In the fast-changing video game market, up-to-date technology is imperative, Maidi says: “We try to keep our class structures flexible to change, and our instructors keep up with the latest technology to train students on it.”
Future plans to enhance IU’s gaming technology include a storage area network for Media School students’ large media storage needs and potentially a cloud server to support virtual worlds and multiplayer online spaces.
As game design soars in popularity, cybersecurity programs are poised for equal, if not greater, growth. Like many institutions offering such programs, San Diego State University has seen a spike in interest in its Master of Science in Homeland Security degree. In fact, 66 students enrolled in the program in 2016, double the number from 2015.
Lance Larson is the assistant director of the graduate program, which prepares students for careers in law enforcement, intelligence and the private sector.
“We teach some theory, but we focus a substantial amount of time on tactical and practical skills for the workforce,” says Larson, adding that teaching real-world skills is central to the program’s mission.
For example, in a cyberwarfare course, students learn about offensive tactics (such as deploying malware or distributed denial of service attacks to strike back at an adversary) and defensive use of firewalls and intrusion prevention tools. In data analytics courses, they learn how police departments analyze crime data to identify trends and deploy resources. And a course in homeland security science focuses on technologies such as sound waves that can disable attackers in a battlefield.
Students also learn to monitor social media to seek out potential threats; study the Dark Web, an online underworld for illicit activity; and use virtual machines to practice attacking and defending computing systems. Most classes are held in SDSU’s Visualization Center, equipped with notebook and desktop computers, a data center featuring 10 racks of blade and rack-mounted servers, and large, side-by-side projection screens that provide a 180-degree view of images.

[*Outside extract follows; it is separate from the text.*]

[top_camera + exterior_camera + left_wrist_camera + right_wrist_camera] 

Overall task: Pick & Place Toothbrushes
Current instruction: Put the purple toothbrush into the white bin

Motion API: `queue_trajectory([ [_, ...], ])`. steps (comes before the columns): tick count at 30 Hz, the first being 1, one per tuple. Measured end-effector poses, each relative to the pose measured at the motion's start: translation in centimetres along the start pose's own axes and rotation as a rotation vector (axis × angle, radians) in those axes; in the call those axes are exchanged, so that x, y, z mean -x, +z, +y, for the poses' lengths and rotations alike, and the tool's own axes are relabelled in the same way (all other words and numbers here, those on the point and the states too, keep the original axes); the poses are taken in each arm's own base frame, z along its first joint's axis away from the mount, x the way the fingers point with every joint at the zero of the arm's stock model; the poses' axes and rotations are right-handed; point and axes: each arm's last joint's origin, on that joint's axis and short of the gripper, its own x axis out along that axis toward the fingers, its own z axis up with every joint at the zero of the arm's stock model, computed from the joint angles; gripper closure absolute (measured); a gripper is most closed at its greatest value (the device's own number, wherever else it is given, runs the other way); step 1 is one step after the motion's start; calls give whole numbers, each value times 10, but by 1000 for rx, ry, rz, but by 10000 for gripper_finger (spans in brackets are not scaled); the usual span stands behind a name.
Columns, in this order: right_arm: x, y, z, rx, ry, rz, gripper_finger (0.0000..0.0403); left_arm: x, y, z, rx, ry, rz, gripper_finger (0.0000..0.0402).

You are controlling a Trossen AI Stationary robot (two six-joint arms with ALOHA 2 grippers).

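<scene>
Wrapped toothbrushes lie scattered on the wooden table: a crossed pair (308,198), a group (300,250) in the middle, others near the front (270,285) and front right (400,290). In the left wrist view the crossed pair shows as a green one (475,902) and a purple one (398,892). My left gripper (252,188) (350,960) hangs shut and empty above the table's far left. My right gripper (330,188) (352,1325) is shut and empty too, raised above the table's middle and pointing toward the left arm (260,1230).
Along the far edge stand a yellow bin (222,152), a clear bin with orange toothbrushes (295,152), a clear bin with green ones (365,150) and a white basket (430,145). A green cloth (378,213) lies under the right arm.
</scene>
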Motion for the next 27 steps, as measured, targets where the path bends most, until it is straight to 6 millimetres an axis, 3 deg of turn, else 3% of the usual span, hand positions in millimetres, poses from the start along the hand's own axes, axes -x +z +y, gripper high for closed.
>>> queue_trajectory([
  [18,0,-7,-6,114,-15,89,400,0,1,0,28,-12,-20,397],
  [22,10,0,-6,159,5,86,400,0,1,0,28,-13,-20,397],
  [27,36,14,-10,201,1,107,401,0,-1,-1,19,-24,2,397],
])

Other institutions, prompted by the rapid evolution of educational technology, see a need to teach instructors how to leverage these tools effectively. This fall, Georgetown University will launch a Master of Arts in Learning and Design program, aimed at preparing college-level educators for careers in instructional design, educational technology, learning analytics and higher education leadership.
The program was inspired by Georgetown’s Center for New Designs in Learning and Scholarship, which helps faculty and graduate students refine teaching practices to incorporate technology and improve student learning. In fact, the center’s faculty designed the new curriculum.
“Technology is a significant piece to the degree program,” says Eddie J. Maloney, executive director of CNDLS and founding director of the new master’s program. “It’s not just learning how to use a set of tools. It’s being able to think about how and when to use technology.”
Although the program will make use of existing computer labs and the library’s makerspace (complete with 3D printer), Maloney and his team are building an incubator classroom to showcase new technologies, including virtual reality. That exposure, he says, will give students the opportunity to experiment with promising new tools and help current faculty members adopt them in their own classrooms.
“Our students can not only help with the adoption of cutting-edge technology, but also help faculty understand it and balance the cutting edge with the judicious use of technology to create the greatest impact on students,” he says.